A Correlative Radioautographic, Fluorescent, and Histochemical Technique for Cytopharmacology

LLOYD J. ROTH 1, IHSAN M. DIAB 1, MITSUTOSHI WATANABE 1, and ROBERT J. DINERSTEIN 1

1 Department of Pharmacological and Physiological Sciences, The University of Chicago, Chicago, Illinois 60637

Using mouse intestine, a model system has been developed in which two target cell loci, biogenic amine-containing enterochromaffin cells and regenerating crypt cells, are used for correlation of drug localization with fluorescence and microscopic structure. The combined procedure described for the cellular localization of drug and fluorophore is based on the use of frozen freeze-dried sections, dry-mounted on dried photographic emulsion, and has general applicability. Tissues need not be subjectected to contact with any solvents until after radioautography, cellular fluorescence, and microspectrophotofluorometry have been completed.

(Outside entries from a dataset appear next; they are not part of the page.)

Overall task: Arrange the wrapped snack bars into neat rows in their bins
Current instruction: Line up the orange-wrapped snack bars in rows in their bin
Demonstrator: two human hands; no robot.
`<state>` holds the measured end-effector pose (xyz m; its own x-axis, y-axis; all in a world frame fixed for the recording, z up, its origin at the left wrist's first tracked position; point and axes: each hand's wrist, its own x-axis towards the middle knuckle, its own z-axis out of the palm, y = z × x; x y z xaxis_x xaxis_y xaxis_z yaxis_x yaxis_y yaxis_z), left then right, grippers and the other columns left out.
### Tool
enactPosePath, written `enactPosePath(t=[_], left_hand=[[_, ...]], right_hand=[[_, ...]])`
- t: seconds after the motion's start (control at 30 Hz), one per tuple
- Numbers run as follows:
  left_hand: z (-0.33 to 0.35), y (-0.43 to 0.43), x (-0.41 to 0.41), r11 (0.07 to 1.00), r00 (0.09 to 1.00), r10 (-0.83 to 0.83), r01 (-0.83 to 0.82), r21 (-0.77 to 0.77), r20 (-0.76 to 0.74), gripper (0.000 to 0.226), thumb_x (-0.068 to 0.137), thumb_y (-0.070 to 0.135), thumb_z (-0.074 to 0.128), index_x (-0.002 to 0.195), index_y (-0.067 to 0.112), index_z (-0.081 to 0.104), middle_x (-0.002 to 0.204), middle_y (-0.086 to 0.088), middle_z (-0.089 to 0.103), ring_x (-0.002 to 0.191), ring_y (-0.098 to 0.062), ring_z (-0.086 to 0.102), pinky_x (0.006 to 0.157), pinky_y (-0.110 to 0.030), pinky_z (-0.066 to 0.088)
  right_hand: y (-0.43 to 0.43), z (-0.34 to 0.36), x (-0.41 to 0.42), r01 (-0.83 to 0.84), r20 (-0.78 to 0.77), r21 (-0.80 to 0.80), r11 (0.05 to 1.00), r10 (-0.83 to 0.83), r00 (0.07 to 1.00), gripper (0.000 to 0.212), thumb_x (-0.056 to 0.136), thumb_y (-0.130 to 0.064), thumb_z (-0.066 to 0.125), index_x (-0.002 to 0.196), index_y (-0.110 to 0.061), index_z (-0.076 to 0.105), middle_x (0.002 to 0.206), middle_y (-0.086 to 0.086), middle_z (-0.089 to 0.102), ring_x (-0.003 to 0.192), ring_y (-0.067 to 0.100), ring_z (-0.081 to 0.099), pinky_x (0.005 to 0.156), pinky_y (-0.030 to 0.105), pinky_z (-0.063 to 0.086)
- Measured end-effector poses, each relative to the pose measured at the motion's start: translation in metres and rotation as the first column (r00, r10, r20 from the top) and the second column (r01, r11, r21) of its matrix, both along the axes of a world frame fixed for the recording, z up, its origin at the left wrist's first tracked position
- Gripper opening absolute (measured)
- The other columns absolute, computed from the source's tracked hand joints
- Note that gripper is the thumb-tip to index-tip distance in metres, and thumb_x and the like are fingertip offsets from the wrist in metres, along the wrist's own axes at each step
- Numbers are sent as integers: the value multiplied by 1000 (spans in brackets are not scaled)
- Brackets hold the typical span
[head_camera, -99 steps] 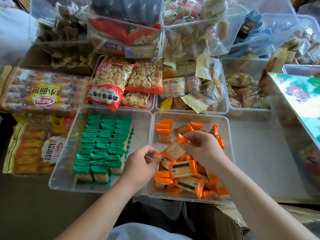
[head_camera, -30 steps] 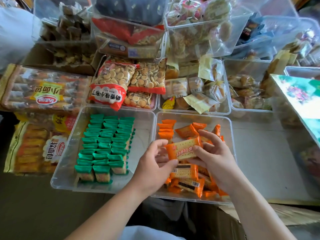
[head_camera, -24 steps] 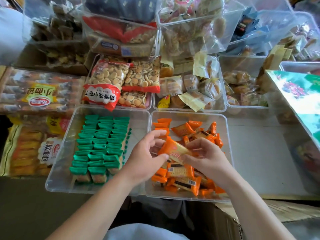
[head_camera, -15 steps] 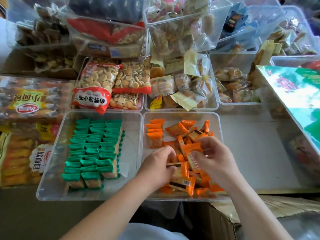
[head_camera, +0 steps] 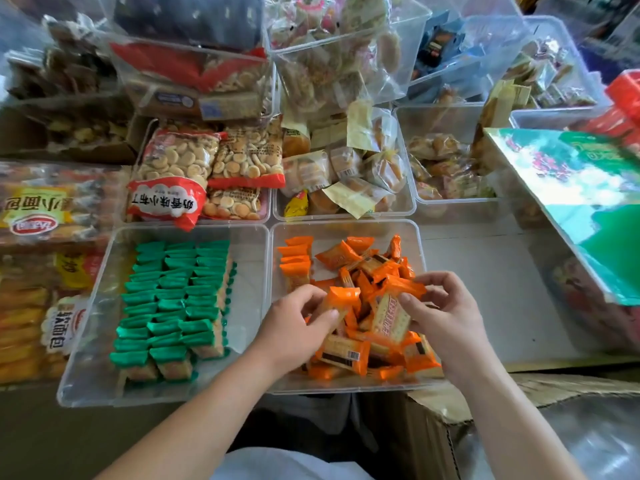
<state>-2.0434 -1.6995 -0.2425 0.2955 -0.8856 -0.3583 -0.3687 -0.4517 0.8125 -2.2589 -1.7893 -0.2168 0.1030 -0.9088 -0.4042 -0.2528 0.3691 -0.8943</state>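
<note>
**Sorting orange snack bars, 1 in each hand**

Seen from above, 2 bare forearms reach up from the bottom of the frame into a clear bin at centre. This orange bin (head_camera: 349, 227) holds a loose heap of orange bars (head_camera: 346, 355) lying at all angles. In its upper left corner a short row (head_camera: 295, 259) of the same bars is stacked neatly, edge to edge.

The left hand (head_camera: 291, 330) is over the left side of the heap. Its thumb and curled fingers pinch a plain bar (head_camera: 341, 299) by the lower end, so the bar tilts up and to the right. The right hand (head_camera: 446, 317) is over the right side. Its thumb presses the front of a printed bar (head_camera: 389, 320), which stands nearly upright, and the fingers curl round the bar's top edge. The 2 held bars are just beside each other; I cannot tell whether they touch.

Left of centre, a second clear bin, the green bin (head_camera: 247, 265), holds green bars (head_camera: 176, 299) in 3 tidy columns.

Above both bins are bags of small round biscuits (head_camera: 173, 168) and wrapped pastries (head_camera: 346, 168). Bread packs (head_camera: 34, 209) lie at the far left, a shiny green box (head_camera: 588, 202) at the right, and a cardboard box (head_camera: 443, 420) at the lower right.
</note>
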Motion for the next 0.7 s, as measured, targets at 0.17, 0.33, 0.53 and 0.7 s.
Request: enactPosePath(t=[0.17,0.33,0.53,0.7], left_hand=[[20,21,15,981,848,193,-177,79,-493,12,99,23,71,109,22,77,101,0,80,94,-16,75,78,-32,57],[24,41,21,973,765,227,-210,101,-602,17,101,11,64,115,12,73,107,-10,79,98,-26,76,84,-40,58],[27,51,25,972,771,213,-228,52,-601,24,97,2,68,117,14,71,106,-8,79,101,-23,76,84,-39,61],[30,43,24,988,893,94,-137,-67,-441,25,92,8,78,113,19,71,104,-1,78,101,-19,74,88,-33,61]], right_hand=[[9,8,16,-29,16,-11,1000,29,999,22,91,-16,79,99,-28,62,91,0,76,91,28,76,79,59,62],[21,15,27,-90,20,-25,996,91,996,24,91,-15,78,95,-32,62,91,-2,76,92,28,75,79,55,64],[28,26,35,-135,6,-20,991,135,991,28,88,-19,82,110,-32,71,98,2,76,94,19,76,80,44,65],[26,37,47,-228,125,84,970,217,968,19,91,-9,77,108,-17,73,104,11,77,97,23,77,85,48,64]])
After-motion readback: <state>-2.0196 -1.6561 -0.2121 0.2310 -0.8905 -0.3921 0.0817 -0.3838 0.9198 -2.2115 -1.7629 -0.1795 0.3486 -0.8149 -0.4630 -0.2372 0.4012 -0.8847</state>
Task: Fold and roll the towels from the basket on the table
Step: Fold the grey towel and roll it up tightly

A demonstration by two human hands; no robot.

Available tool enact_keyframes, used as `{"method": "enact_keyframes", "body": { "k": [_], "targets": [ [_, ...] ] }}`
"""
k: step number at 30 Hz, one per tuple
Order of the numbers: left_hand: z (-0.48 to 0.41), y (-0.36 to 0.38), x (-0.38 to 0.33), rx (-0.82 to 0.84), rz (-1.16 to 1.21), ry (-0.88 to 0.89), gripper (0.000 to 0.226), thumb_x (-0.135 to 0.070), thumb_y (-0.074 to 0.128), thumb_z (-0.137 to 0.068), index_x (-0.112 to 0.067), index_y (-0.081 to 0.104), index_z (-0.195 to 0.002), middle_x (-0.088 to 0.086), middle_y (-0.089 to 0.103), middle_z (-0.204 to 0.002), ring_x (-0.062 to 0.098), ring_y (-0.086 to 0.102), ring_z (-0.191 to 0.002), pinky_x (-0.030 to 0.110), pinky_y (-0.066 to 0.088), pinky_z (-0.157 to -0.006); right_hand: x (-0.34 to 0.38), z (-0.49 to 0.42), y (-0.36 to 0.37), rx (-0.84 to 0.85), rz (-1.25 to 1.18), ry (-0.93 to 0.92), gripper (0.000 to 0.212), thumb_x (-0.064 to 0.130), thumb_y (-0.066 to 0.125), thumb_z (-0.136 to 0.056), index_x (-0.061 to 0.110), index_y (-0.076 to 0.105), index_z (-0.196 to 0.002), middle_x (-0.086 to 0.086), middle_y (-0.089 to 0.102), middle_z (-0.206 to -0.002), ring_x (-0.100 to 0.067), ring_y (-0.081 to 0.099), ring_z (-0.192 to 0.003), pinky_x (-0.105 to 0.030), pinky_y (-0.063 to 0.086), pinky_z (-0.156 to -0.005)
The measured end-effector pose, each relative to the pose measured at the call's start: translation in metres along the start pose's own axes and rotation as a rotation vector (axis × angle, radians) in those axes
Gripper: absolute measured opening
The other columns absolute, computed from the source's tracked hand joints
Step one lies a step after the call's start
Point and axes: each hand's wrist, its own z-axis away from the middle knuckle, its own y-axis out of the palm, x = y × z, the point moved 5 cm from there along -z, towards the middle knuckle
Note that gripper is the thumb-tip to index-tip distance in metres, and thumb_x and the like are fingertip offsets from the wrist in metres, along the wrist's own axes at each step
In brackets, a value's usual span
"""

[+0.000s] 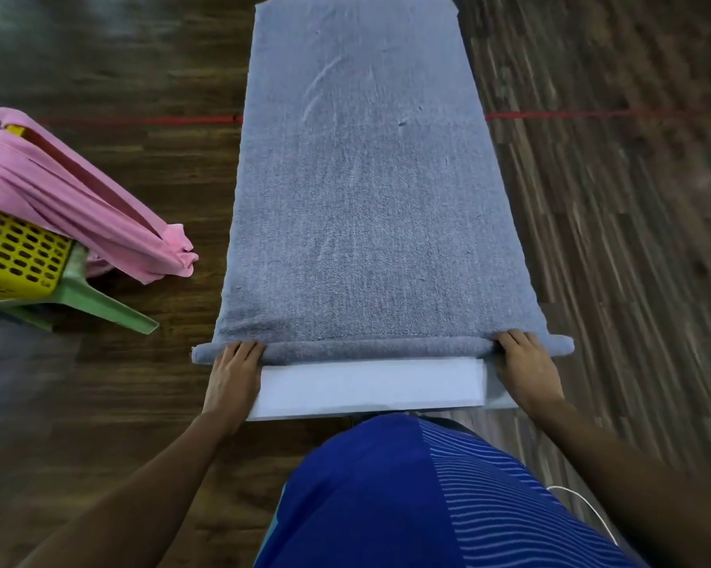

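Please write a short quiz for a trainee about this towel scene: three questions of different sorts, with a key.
1. True or false: the grey towel is already rolled up completely.
2. Where does the pink towel lie? A) flat on the floor B) draped over the yellow basket C) under the grey towel
3. Fill in: the left hand and the right hand both rest on the grey towel's ___ near end.

Key: 1 false; 2 B; 3 rolled.
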Motion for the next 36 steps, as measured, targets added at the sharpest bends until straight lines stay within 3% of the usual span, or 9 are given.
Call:
{"method": "enact_keyframes", "body": {
  "k": [4,8,12,16,21,25,29,32,36],
  "targets": [
    [-0.008,-0.004,0.000,0.046,0.004,0.001,0.017,-0.003,0.062,-0.082,-0.008,0.070,-0.096,0.010,0.069,-0.092,0.033,0.061,-0.087,0.046,0.047,-0.081,-0.002,-0.009,-0.003,0.083,0.046,0.020,0.017,0.013,0.065,-0.081,0.011,0.070,-0.097,-0.010,0.069,-0.091,-0.033,0.058,-0.086,-0.045,0.045,-0.077],
    [-0.007,-0.001,0.005,0.142,-0.004,-0.056,0.023,-0.021,0.040,-0.082,-0.016,0.062,-0.082,0.007,0.069,-0.084,0.030,0.062,-0.082,0.046,0.037,-0.088,-0.007,-0.010,-0.003,0.162,0.092,0.084,0.017,0.023,0.055,-0.089,0.018,0.070,-0.097,-0.006,0.069,-0.097,-0.029,0.057,-0.095,-0.041,0.035,-0.084],
    [-0.008,-0.002,0.006,-0.010,-0.022,-0.097,0.014,-0.009,0.062,-0.084,-0.008,0.060,-0.098,0.014,0.061,-0.096,0.036,0.053,-0.091,0.049,0.039,-0.082,-0.007,-0.009,-0.005,-0.037,0.038,0.052,0.015,0.006,0.068,-0.079,0.007,0.062,-0.093,-0.014,0.060,-0.090,-0.036,0.054,-0.086,-0.047,0.040,-0.075],
    [-0.005,0.001,-0.012,-0.055,-0.011,0.023,0.016,0.000,0.064,-0.077,-0.007,0.061,-0.091,0.012,0.057,-0.088,0.035,0.053,-0.084,0.049,0.045,-0.073,0.000,0.000,0.000,-0.044,-0.088,-0.024,0.018,-0.007,0.065,-0.072,0.002,0.060,-0.087,-0.015,0.058,-0.086,-0.036,0.054,-0.080,-0.046,0.044,-0.070],
    [0.000,0.006,-0.016,0.086,0.009,0.027,0.032,-0.007,0.062,-0.069,-0.004,0.062,-0.101,0.013,0.060,-0.095,0.033,0.056,-0.087,0.046,0.050,-0.076,-0.001,0.011,0.010,0.027,-0.008,-0.065,0.042,-0.003,0.072,-0.067,0.007,0.060,-0.105,-0.011,0.061,-0.104,-0.032,0.055,-0.093,-0.044,0.048,-0.082],
    [-0.011,-0.004,-0.013,0.109,0.054,-0.026,0.023,-0.014,0.050,-0.077,-0.005,0.067,-0.090,0.012,0.067,-0.088,0.032,0.060,-0.084,0.043,0.049,-0.076,0.000,-0.004,0.000,0.043,0.015,-0.003,0.027,0.006,0.072,-0.070,0.011,0.068,-0.097,-0.009,0.068,-0.093,-0.034,0.060,-0.087,-0.043,0.043,-0.075],
    [-0.025,-0.008,-0.009,0.147,0.130,-0.123,0.011,-0.012,0.050,-0.090,-0.010,0.061,-0.088,0.012,0.066,-0.091,0.031,0.059,-0.086,0.040,0.043,-0.075,0.000,-0.022,-0.005,0.137,0.094,0.048,0.021,0.027,0.055,-0.085,0.020,0.070,-0.098,-0.002,0.070,-0.099,-0.027,0.058,-0.097,-0.041,0.034,-0.086],
    [-0.037,-0.014,-0.005,0.029,0.037,-0.122,0.019,-0.008,0.060,-0.086,-0.010,0.059,-0.105,0.011,0.062,-0.102,0.032,0.055,-0.096,0.048,0.043,-0.086,-0.001,-0.032,-0.010,0.020,0.051,0.071,0.023,0.014,0.068,-0.079,0.014,0.065,-0.102,-0.009,0.063,-0.101,-0.034,0.053,-0.096,-0.046,0.035,-0.082],
    [-0.047,-0.015,-0.012,0.008,0.017,0.000,0.015,0.001,0.064,-0.080,-0.009,0.061,-0.091,0.010,0.060,-0.090,0.035,0.056,-0.087,0.045,0.043,-0.077,0.014,-0.038,-0.006,0.040,0.005,0.003,0.024,-0.006,0.067,-0.069,0.003,0.063,-0.091,-0.016,0.059,-0.089,-0.039,0.056,-0.081,-0.048,0.047,-0.070]
  ]
}}
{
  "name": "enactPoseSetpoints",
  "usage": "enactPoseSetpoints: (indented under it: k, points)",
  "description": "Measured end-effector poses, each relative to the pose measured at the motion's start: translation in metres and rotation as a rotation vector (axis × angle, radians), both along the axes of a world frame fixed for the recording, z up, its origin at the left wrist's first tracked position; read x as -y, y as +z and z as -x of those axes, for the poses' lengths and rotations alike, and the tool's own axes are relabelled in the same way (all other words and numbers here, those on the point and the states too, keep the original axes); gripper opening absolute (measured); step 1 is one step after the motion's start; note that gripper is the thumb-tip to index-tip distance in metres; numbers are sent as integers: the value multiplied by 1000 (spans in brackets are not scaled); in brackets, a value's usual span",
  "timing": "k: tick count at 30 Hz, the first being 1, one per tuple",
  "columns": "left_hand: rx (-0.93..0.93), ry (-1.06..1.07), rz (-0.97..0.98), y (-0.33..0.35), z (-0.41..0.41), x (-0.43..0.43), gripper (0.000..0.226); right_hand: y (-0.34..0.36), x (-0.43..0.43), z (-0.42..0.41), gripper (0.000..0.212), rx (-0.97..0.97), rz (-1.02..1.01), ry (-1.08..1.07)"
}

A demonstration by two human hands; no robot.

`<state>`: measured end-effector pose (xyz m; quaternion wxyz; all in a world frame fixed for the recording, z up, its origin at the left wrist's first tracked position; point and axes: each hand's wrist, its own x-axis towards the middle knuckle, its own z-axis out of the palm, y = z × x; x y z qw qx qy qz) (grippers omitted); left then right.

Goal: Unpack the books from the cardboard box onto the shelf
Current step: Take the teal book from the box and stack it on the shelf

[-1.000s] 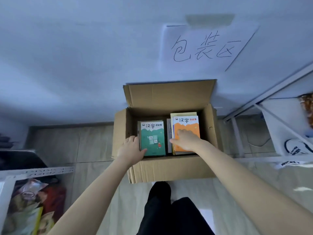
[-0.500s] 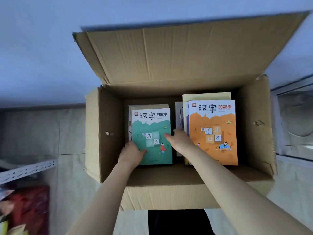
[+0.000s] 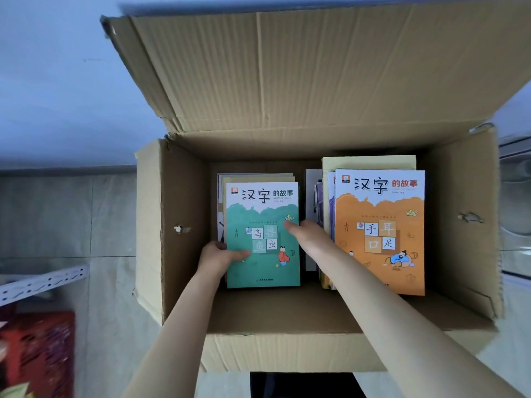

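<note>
The green book (image 3: 264,214) is seen atop the left stack in the cardboard box (image 3: 184,282). Its left edge is gripped by the left hand (image 3: 218,255), thumb on the cover; its right edge is pinched by the right hand (image 3: 310,237), fingers hidden between stacks.

**Two Book Stacks Side by Side in the Box**

The cardboard box (image 3: 184,196) stands on the floor (image 3: 57,219), with its far flap (image 3: 287,76) raised against the wall (image 3: 57,81) behind. Inside, the left stack (image 3: 263,214) lies flat nearer the left side and the right stack (image 3: 379,254) lies flat nearer the right side. A narrow gap runs between them. The left grip (image 3: 218,255) holds the left stack's left edge. The right grip (image 3: 310,237) holds its right edge, fingers down in the gap. A shelf rail (image 3: 43,281) sits left of the box.
</note>
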<state>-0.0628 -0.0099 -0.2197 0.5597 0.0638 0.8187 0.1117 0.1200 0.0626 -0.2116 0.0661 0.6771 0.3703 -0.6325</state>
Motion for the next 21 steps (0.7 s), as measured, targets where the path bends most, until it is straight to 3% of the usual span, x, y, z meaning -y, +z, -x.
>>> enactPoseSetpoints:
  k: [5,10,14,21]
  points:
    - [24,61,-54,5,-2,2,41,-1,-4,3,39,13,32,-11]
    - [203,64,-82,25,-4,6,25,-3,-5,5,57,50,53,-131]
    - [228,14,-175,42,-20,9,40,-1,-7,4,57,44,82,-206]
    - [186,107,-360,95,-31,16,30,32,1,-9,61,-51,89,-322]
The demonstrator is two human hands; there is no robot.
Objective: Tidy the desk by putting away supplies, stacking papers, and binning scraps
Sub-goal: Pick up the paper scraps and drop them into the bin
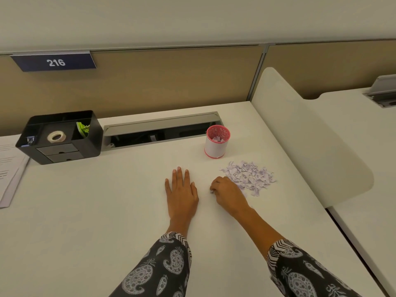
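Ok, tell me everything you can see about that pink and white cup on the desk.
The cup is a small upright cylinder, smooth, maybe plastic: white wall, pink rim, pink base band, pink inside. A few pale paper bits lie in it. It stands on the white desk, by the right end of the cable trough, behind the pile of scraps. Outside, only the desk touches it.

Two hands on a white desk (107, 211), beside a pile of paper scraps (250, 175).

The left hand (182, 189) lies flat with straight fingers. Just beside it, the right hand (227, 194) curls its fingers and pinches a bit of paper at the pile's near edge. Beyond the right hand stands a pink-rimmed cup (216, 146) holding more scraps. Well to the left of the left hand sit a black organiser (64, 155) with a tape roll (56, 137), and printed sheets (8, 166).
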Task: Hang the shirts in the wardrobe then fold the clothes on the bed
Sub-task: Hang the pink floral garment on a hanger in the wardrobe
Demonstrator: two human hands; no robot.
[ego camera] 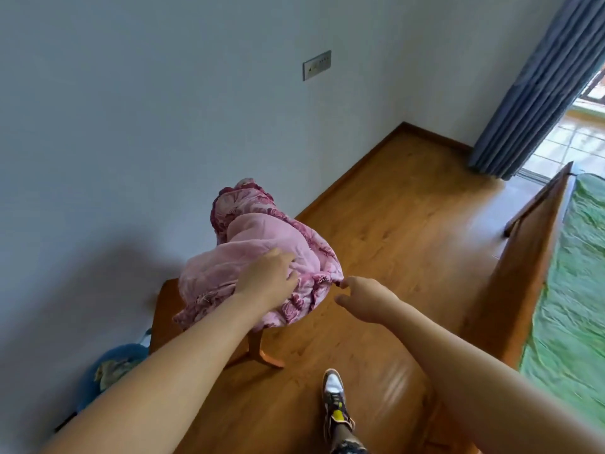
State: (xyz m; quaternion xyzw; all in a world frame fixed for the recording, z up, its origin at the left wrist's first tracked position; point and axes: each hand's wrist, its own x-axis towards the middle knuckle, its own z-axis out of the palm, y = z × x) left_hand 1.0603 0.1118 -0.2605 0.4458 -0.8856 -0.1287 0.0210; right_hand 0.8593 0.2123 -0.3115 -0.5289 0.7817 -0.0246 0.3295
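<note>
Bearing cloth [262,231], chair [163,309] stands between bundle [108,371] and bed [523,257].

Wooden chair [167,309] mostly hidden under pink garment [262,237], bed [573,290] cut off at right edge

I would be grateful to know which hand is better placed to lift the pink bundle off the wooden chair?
The left hand: it lies on the middle of the pink bundle, fingers curled into the fabric, so it could likely carry the bulk. The right hand only pinches the bundle's edge.

Left hand [266,278], right hand [363,298] grip pink garment [255,237] — on chair [165,309].
</note>
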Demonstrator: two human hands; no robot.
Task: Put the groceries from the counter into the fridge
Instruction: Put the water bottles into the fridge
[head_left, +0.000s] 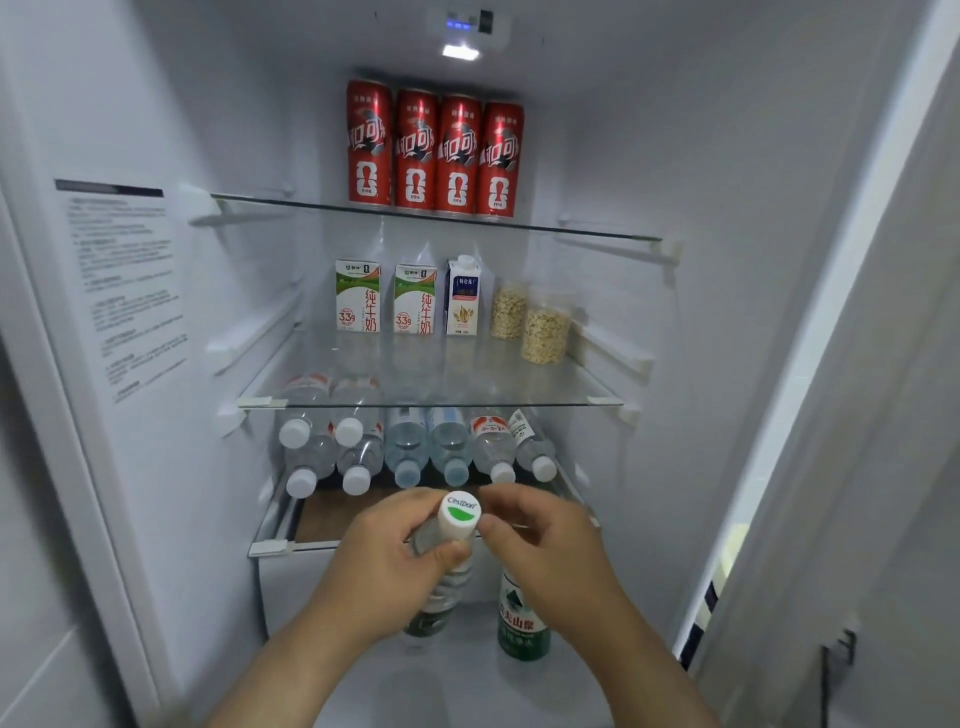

The use of freeze-dried frozen sections provides the possibility for localization by immunofluorescence labeling and thus offers the opportunity, by combining radioautographic and fluorescence labeling, to investigate competitive inhibition at the cellular level. Because this technique provides for reversible separation of the tissue from the emulsion for independent treatment, histochemical methods that are potentially destructive for the radioautogram can also be used. The correlative technique described here is rigorously controlled and systematic, and the results are unambiguous.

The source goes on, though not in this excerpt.